Provided data below:

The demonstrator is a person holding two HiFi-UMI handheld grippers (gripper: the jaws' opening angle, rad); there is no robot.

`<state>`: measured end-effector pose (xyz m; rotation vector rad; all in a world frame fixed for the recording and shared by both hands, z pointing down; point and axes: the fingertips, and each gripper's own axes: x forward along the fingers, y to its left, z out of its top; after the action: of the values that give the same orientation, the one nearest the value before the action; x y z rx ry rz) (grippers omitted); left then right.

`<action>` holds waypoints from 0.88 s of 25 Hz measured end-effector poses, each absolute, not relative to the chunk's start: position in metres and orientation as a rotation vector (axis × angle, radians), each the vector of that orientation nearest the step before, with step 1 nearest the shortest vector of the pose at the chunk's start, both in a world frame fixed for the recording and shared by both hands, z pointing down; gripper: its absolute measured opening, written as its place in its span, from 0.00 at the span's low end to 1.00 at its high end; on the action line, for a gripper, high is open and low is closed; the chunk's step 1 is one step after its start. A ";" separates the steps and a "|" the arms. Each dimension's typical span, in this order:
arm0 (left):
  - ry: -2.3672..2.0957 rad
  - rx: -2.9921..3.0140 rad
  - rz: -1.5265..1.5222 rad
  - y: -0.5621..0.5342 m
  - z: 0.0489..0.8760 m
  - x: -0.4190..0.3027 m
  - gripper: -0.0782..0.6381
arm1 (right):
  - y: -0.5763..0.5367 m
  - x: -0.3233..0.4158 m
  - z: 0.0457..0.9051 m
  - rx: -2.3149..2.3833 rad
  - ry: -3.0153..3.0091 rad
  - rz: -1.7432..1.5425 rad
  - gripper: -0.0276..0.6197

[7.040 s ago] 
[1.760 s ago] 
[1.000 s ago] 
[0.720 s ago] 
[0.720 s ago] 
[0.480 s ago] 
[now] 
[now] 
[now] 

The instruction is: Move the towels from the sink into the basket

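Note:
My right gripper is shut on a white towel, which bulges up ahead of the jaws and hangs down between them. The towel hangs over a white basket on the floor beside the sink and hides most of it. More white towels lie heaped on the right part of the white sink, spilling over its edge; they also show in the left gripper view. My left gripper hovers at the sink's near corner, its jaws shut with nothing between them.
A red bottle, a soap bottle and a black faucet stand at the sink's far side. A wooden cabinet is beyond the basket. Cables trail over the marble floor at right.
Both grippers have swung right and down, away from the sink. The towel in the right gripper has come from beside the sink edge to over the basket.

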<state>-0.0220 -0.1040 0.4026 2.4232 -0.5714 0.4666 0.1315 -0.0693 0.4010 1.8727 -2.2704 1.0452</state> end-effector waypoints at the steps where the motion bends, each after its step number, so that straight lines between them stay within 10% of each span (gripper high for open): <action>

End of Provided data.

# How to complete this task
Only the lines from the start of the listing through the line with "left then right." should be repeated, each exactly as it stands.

# Problem solution
The demonstrator is a person holding two HiFi-UMI handheld grippers (gripper: the jaws' opening angle, rad); there is no robot.

`<state>`: measured end-effector pose (xyz m; rotation vector rad; all in a world frame fixed for the recording and shared by both hands, z pointing down; point and axes: the fingertips, and each gripper's own axes: x forward along the fingers, y to its left, z out of its top; after the action: of the values that give the same orientation, the one nearest the value before the action; x y z rx ry rz) (grippers omitted); left then right.

Nothing further remains for this exercise.